I stayed angry with my disease for about two years. I thought staying angry would make my disease disappear. I was wrong. My anger only pushed people away, not my disease. I decided to surrender and accept I was HIV positive. I wasn’t going anywhere, and neither was my HIV, so I decided to become educated about it. HIV was put in my life for a reason, and I wanted to find out what that was, turn it into something useful.

I began by reading some theories about where HIV started and how it appeared. I started listening to visualization tapes and gave it shape and color. I would meditate on small purple jellybean-sized shapes swimming throughout my body. They were harmless, just looking for a place to live.
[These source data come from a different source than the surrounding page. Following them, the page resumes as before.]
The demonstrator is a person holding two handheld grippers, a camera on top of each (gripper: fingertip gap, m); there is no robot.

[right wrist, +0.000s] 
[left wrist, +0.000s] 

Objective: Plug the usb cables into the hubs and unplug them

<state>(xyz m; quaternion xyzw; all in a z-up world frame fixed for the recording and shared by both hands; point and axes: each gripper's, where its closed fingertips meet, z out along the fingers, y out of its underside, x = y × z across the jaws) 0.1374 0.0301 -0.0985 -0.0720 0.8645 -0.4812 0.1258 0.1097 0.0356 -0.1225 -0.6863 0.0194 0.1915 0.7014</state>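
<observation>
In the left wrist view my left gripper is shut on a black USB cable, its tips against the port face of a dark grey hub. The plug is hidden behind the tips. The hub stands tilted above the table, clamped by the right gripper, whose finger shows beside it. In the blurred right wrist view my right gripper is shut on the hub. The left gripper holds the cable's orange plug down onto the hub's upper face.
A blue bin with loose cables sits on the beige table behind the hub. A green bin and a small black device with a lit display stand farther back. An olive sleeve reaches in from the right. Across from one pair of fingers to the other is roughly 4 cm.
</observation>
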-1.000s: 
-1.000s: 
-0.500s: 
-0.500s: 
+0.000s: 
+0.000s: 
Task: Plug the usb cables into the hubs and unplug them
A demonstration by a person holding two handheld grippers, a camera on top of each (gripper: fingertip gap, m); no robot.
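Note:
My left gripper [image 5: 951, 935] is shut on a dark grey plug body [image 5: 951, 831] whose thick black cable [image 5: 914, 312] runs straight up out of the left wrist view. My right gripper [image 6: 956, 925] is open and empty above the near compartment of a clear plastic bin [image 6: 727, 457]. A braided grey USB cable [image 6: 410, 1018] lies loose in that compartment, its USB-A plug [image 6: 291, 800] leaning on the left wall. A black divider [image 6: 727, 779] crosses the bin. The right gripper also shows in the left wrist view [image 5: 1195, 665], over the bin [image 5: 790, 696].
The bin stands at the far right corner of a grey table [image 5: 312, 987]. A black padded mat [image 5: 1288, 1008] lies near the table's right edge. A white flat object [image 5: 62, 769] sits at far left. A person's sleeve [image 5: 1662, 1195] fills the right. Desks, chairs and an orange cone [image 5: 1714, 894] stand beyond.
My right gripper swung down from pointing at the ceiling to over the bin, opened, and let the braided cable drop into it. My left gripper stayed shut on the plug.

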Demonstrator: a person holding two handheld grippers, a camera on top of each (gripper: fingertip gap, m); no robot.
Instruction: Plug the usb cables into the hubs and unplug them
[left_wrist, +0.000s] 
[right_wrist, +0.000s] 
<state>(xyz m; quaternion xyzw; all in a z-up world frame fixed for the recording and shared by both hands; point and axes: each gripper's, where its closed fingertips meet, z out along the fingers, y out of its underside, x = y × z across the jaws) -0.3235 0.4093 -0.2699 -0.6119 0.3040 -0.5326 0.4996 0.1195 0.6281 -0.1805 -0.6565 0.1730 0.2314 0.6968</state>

My question for HIV was always the same: “What do you need or want from me?”


My belief was that the virus wasn’t hurting me, that it wanted to help me so that I could help others. Since I joined a 12-step fellowship, my recovery is always about helping others. So why couldn’t my HIV help build my experience, strength and hope, just like my addictions? I took the opportunity to speak to a high school health class about living with HIV. I also took a peer education training class and held a safer sex workshop for young people. I shared about it in my 12-step meetings. I was feeling useful when I talked about HIV. I became a camp counselor for 3- and 4-year-olds dealing with the same disease. Those toddlers showed me courage I couldn’t see possible before.


I have been HIV positive for 36 years, and it has changed my life forever. I see things I would have never noticed until it came into my life. It has given me the opportunity to meet amazing people, be able to say goodbye to friends who were dying and experience life to the fullest. I still get scared when I get sick, and some days are better than others. But if I have helped one person on this planet because of what I have been through, then it has been worth it! I no longer ask why me, but why not me?

What three adjectives best describe you?

Compassionate, honest, loyal.

What is your greatest achievement?

Finding a better life with HIV in it.

What is your greatest regret?

I didn’t enjoy being a kid more.

What keeps you up at night?

Nothing! I sleep like a baby!

If you could change one thing about living with HIV, what would it be?

The stigma.

What is the best advice you ever received?

This was told to me when I was first diagnosed: I can either allow my disease to swallow me up and kill me, or I can do everything I have planned for the next 20 years in the next two years.

What person in the HIV/AIDS community do you most admire?

I would say my biggest role model was Elizabeth Glaser.

What drives you to do what you do?

My inner strength and my HIV. It taught me to live life to the fullest because you never know when you will take your last breath.

What is your motto?

“No mud, no lotus.”

If you had to evacuate your house immediately, what is the one thing you would grab on the way out?

My sobriety coin.

If you could be any animal, what would you be? And why?

A horse. The have a gracefulness and beauty that I always enjoy being around.